* What to produce: The lines below that include the word "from" are to be reported.
(Beginning of Dataset excerpt)
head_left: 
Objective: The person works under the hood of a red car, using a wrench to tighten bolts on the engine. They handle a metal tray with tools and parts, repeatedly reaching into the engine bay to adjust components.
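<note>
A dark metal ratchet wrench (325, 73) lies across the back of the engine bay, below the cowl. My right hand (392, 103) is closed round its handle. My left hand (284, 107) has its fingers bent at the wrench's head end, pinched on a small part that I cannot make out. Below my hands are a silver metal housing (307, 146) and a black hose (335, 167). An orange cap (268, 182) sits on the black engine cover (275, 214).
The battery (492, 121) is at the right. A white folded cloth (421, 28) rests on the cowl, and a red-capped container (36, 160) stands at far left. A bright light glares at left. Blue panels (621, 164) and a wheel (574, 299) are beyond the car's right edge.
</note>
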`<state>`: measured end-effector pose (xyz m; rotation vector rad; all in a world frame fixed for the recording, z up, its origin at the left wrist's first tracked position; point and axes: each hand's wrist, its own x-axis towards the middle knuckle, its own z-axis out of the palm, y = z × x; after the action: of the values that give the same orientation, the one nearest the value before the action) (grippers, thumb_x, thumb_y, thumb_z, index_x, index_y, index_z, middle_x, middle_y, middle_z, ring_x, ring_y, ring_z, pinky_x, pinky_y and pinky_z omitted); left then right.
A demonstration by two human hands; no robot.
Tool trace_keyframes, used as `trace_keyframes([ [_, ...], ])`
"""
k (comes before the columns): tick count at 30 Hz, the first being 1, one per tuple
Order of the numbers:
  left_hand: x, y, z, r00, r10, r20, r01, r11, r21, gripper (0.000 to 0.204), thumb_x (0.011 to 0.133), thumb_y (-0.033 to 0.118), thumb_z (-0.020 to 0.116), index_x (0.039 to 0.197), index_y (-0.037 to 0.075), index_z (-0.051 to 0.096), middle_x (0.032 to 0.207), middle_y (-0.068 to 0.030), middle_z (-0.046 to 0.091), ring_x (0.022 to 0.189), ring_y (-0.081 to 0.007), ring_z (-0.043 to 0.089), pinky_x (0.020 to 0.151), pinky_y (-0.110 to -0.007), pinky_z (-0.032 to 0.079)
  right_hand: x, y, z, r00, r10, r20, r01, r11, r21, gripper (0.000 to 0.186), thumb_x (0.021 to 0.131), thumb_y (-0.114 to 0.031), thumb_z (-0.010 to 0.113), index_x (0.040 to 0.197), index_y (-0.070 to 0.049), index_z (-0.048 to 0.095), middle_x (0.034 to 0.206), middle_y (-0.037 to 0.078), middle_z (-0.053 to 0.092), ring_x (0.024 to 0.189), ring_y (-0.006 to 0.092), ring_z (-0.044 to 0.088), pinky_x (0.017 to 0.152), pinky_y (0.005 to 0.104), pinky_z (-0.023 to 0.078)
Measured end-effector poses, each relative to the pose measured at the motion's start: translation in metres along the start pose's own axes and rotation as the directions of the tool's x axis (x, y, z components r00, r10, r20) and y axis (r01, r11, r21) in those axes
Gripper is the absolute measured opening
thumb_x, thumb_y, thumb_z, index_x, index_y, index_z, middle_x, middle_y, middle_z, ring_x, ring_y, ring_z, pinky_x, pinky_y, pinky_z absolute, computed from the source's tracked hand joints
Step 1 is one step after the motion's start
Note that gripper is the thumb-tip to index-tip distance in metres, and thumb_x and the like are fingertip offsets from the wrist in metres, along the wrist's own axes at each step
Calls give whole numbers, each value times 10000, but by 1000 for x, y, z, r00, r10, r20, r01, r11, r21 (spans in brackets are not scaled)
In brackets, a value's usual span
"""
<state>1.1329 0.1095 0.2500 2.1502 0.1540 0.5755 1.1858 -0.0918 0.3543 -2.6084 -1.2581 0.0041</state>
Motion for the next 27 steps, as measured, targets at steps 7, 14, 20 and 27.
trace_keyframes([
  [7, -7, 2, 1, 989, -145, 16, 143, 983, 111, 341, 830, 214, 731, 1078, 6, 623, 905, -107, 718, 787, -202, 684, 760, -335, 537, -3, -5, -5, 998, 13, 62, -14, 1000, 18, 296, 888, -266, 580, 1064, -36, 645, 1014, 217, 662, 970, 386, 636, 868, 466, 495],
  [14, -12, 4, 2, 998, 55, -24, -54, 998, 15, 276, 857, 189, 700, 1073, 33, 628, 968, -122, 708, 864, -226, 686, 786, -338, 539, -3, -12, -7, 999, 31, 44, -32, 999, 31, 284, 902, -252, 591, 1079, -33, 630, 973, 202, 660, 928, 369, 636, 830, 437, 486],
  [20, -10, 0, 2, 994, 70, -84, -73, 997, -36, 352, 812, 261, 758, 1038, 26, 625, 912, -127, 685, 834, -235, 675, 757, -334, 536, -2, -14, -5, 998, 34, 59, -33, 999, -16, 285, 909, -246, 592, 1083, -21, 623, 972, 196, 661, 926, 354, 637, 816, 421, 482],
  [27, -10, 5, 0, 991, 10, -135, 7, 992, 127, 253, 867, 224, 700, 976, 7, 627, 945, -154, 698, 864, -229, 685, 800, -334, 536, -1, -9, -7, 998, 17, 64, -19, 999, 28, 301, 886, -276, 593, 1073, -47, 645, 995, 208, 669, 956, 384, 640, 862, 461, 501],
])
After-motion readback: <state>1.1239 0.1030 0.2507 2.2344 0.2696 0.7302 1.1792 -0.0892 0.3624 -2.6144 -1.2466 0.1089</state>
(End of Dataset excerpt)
* Expected output:
thumb_x, thumb_y, thumb_z, index_x, index_y, index_z, middle_x, middle_y, middle_z, ring_x, ring_y, ring_z, pinky_x, pinky_y, pinky_z absolute, computed from the source's tracked hand joints
Note that gripper is the thumb-tip to index-tip distance in metres, and thumb_x and the like are fingertip offsets from the wrist in metres, along the wrist's own axes at each step

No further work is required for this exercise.